Re: How to design a workflow in several stages/steps on a remote environment

Posted by Udayanga Wickramasinghe <ma...@gmail.com>.

Hi Suresh,
Thanks a lot for your thoughts on this. I see control flow strategy would
work perfect for my case , however sighting your problems at GRAM support
on Bigred i may need to implement an 'synchronous' call at the Bigred side
(ie:- a polling mechanism) . Unfortunately we don't have a Quarry cluster
as well and we are at the moment migrating to Bigred2. I think the future
Airavata support you mentioned would be the perfect case for a scenario
like ours (because we have hundreds of scripts that perform molecular
dynamics that we execute remotely using ssh ) and it would be a great
addition to the Airavata tool set.

Regards
Udayanga


On Mon, Aug 12, 2013 at 9:45 PM, Suresh Marru <sm...@apache.org> wrote:

> Hi Udayanga,
>
> Airavata workflows supports both data flow and control flow executions.
> That means if you connect output of first step to input of second step,
> then execution of second step will wait until the output from step 1 is
> available. In control flow, you can connect the right hand top corner of
> the step 1 to left hand bottom corner of step 2. This will indicate the
> execution of step 2 will wait until step 1 is executed. This will be
> independent of data dependencies.
>
> Your workflow is not working since you are using SSH provider which as you
> described the load leveler script is executing as a synchronous command.
> There are plans in upcoming 0.9 release to support asynchronous local and
> ssh provider, they should help you. Or if you have a Grid middleware like
> GRAM, then they by nature support asynchronous batch submissions.
> Unfortunately the load leveler version on Big Red is only partial
> implementation of the load leveler specification and only web services
> version of the GRAM (GRAM 4) used to work with it. The latest pre-ws gram
> (GRAM 5), does not support load leveler version on Big Red. Do you have
> accounts on Quarry cluster? It has a GRAM5 installation which should work
> with Airavata.
>
> In the near future, we plan to develop native local resource manager
> integration so Airavata can directly interact with batch systems through
> ssh and gsi-ssh protocols.
>
> Suresh
>
> On Aug 12, 2013, at 8:56 PM, Udayanga Wickramasinghe <
> mastershield2007@gmail.com> wrote:
>
> > Hi ,
> > I have a workflow (which is a simple one at the moment) that will
> execute on a remote environment in several stages. Actually I have
> registered a command line application on Airavata that will use SSH
> provider to run them in a pipeline. For a single step this works fine but i
> am having trouble connecting them to execute one after the other.
> >
> > My requirement is like this , first step of the workflow will take
> several inputs and generate an output file (using a remote load leveler
> script OR/AND MPI application ) and we need to block/wait until a result is
> generated and we take the this result plus some more inputs and execute the
> second. Likewise this process will continue for several stages on a remote
> grid environment (ie:- Bigred) and final result will be copied back to our
> staged servers. How can we achieve a blocking wait in a workflow with
> Airavata specially with load leveler/mpi application job submission being
> asynchronous ? Is there any special constuct that support this out of the
> box or do we have to write extensions ? Even if we can create multiple
> command line application/s easily with Airavata i don't see a way to link
> them in a pipeline manner. I would very much appreciate your thoughts on
> this and possible way to approach this.
> >
> > Thanks
> > Udayanga
> >
> >
> > --
> > http://www.udayangawiki.blogspot.com
>
>


-- 
http://www.udayangawiki.blogspot.com

Re: How to design a workflow in several stages/steps on a remote environment

Posted by Suresh Marru <sm...@apache.org>.

Hi Udayanga,

Airavata workflows supports both data flow and control flow executions. That means if you connect output of first step to input of second step, then execution of second step will wait until the output from step 1 is available. In control flow, you can connect the right hand top corner of the step 1 to left hand bottom corner of step 2. This will indicate the execution of step 2 will wait until step 1 is executed. This will be independent of data dependencies.

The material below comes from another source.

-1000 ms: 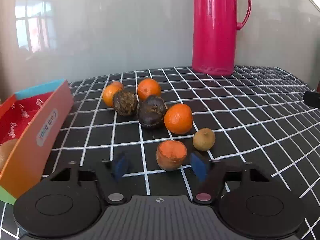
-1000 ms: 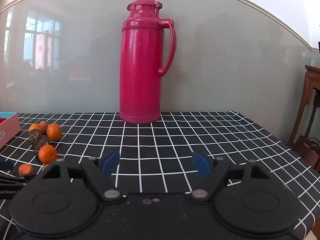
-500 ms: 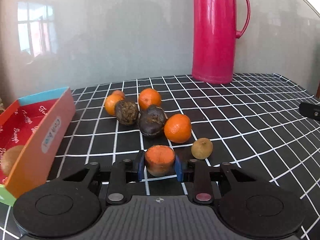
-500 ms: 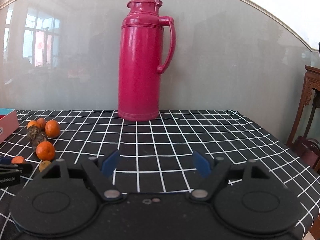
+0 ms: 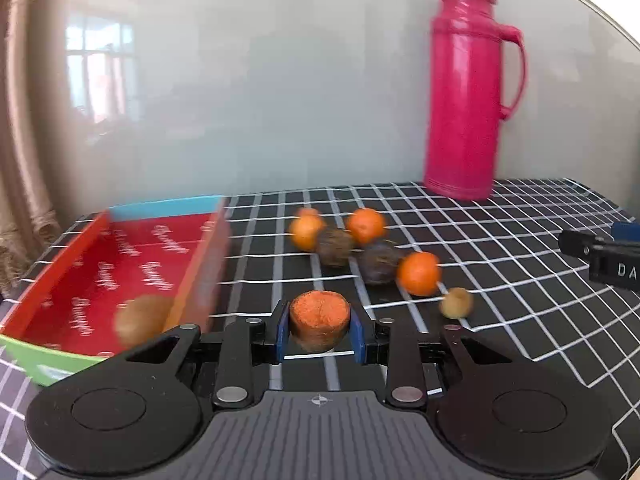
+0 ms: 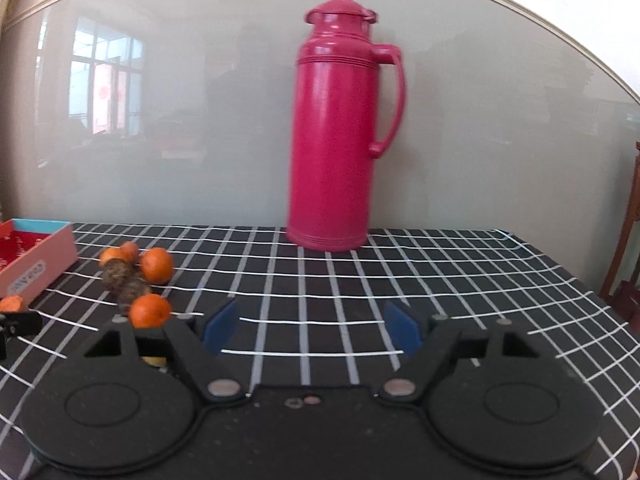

Your workflow is not working since you are using SSH provider which as you described the load leveler script is executing as a synchronous command. There are plans in upcoming 0.9 release to support asynchronous local and ssh provider, they should help you. Or if you have a Grid middleware like GRAM, then they by nature support asynchronous batch submissions. Unfortunately the load leveler version on Big Red is only partial implementation of the load leveler specification and only web services version of the GRAM (GRAM 4) used to work with it. The latest pre-ws gram (GRAM 5), does not support load leveler version on Big Red. Do you have accounts on Quarry cluster? It has a GRAM5 installation which should work with Airavata. 

In the near future, we plan to develop native local resource manager integration so Airavata can directly interact with batch systems through ssh and gsi-ssh protocols.

Suresh

On Aug 12, 2013, at 8:56 PM, Udayanga Wickramasinghe <ma...@gmail.com> wrote:

> Hi ,
> I have a workflow (which is a simple one at the moment) that will execute on a remote environment in several stages. Actually I have registered a command line application on Airavata that will use SSH provider to run them in a pipeline. For a single step this works fine but i am having trouble connecting them to execute one after the other.  
> 
> My requirement is like this , first step of the workflow will take several inputs and generate an output file (using a remote load leveler script OR/AND MPI application ) and we need to block/wait until a result is generated and we take the this result plus some more inputs and execute the second. Likewise this process will continue for several stages on a remote grid environment (ie:- Bigred) and final result will be copied back to our staged servers. How can we achieve a blocking wait in a workflow with Airavata specially with load leveler/mpi application job submission being asynchronous ? Is there any special constuct that support this out of the box or do we have to write extensions ? Even if we can create multiple command line application/s easily with Airavata i don't see a way to link them in a pipeline manner. I would very much appreciate your thoughts on this and possible way to approach this.
> 
> Thanks
> Udayanga 
>  
> 
> -- 
> http://www.udayangawiki.blogspot.com